Visualized neural network

Overview

Visualization of a machine learning model, and making its difficulties intuitive. Display a 784 (28 * 28) -> 16 -> 16 -> 10 neural network using spheres as neurons and lines as connectors in threejs to completely visualize a simple neural network. Live learning using the MNIST dataset.

Sample image: Neural network visualizer screenshot

Details

Over winter break, I wanted to get more into machine learning. So, I started poking around with the MNIST database, and eventually made my own little project. This is a writeup for that, where I write my own thoughts down.

I was reading up on the basics of neural networks, when I was annoyed at the lack of useful visuals. Seems like neural networks, given their popularity, should have some more interactive elements.

Furthermore, people want this. Models have a clearly and precisely defined structure, and it is difficult to convey this intuitively through words. People want to be able to see this model as others more informed than them would approve it, instead of being able to just see this model in their imagination.

So, I made my own. And I learned why these don’t exist, except for in our minds, communicated by words– they’re extremely hard to make well. And extremely annoying.

Technical Details

My process:

man, projects are so much more involved than I thought they were. I wanted to do more, but it really wasn’t worth the effort. Whatever the case, I did create my own custom neural network and visualizer, so it counts as a win in my book!

Summary of my process:

  1. Understand neural networks from the bottom up using 3Blue1Brown - But what is a Neural Network? with - ! Neural networks and deep learning

This textbook is amazing, especially with using the internet / AI to clarify answers further. Expected knowledge: Calc 3 + Linear algebra. Roughly year 1 of college (freshman college knowledge) on the standard knowledge tree.

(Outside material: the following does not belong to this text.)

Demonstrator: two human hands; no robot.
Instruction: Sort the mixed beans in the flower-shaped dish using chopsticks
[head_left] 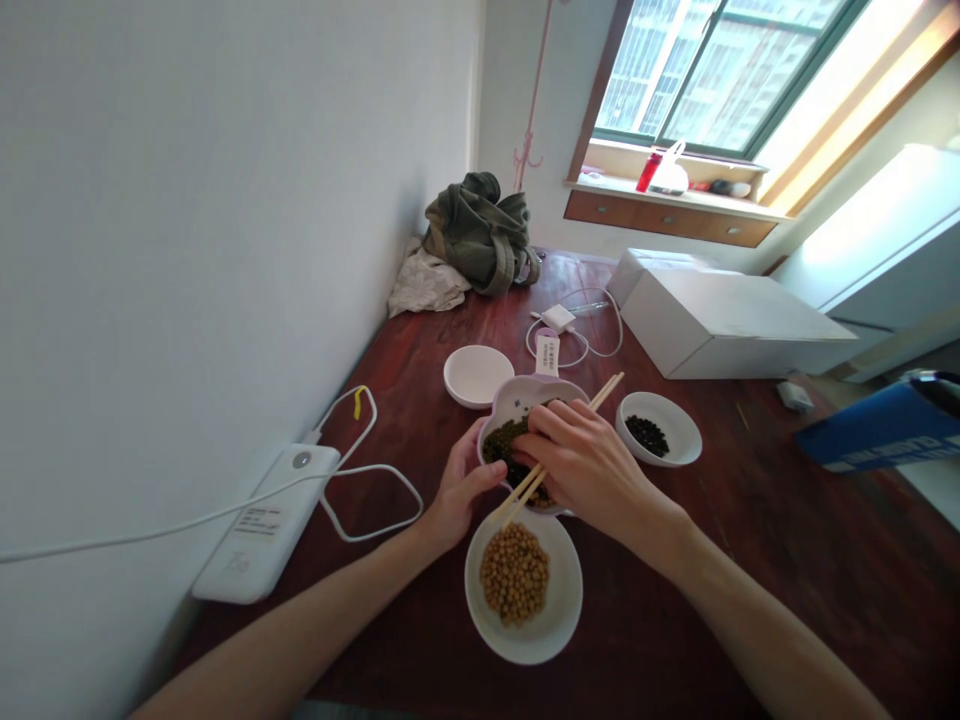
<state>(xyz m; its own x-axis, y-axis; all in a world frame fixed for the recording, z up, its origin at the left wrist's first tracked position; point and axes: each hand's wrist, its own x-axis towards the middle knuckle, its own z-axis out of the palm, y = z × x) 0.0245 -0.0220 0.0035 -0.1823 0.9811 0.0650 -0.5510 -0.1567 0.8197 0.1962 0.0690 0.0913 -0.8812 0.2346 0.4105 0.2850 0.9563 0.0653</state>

  1. live code development on google colab.

Google colab was so much better than what I thought it was. A couple years ago, I saw it just as a jupyter notebook wrapper, and, while it still is, having it be able to run on google’s GPU servers makes it blessed– they’re stuff is now several times more powerful than my own scrummy laptop.

Why run on their servers instead of my personal machine? Because their servers are better. I will definitely be exploring it further.

  1. Converting it into a webpage that can be run

This required a couple of things:

  • threejs knowledge / understanding of basic spaces and dimensions. This isn’t that hard, especially if you already have a bit of game-dev experience. - Table of Contents | Discover three.js was very useful.
  • conversion of python to javascript. I wasn’t sure if I wanted to run everything in huggingface spaces, and even then I wanted the stuff to be custom made. Using AI to convert from python to JS made this a breeze.
  • server testing - thank goodness for VScode’s plugin live preview. This allowed me to avoid having to actually set up a backend when testing.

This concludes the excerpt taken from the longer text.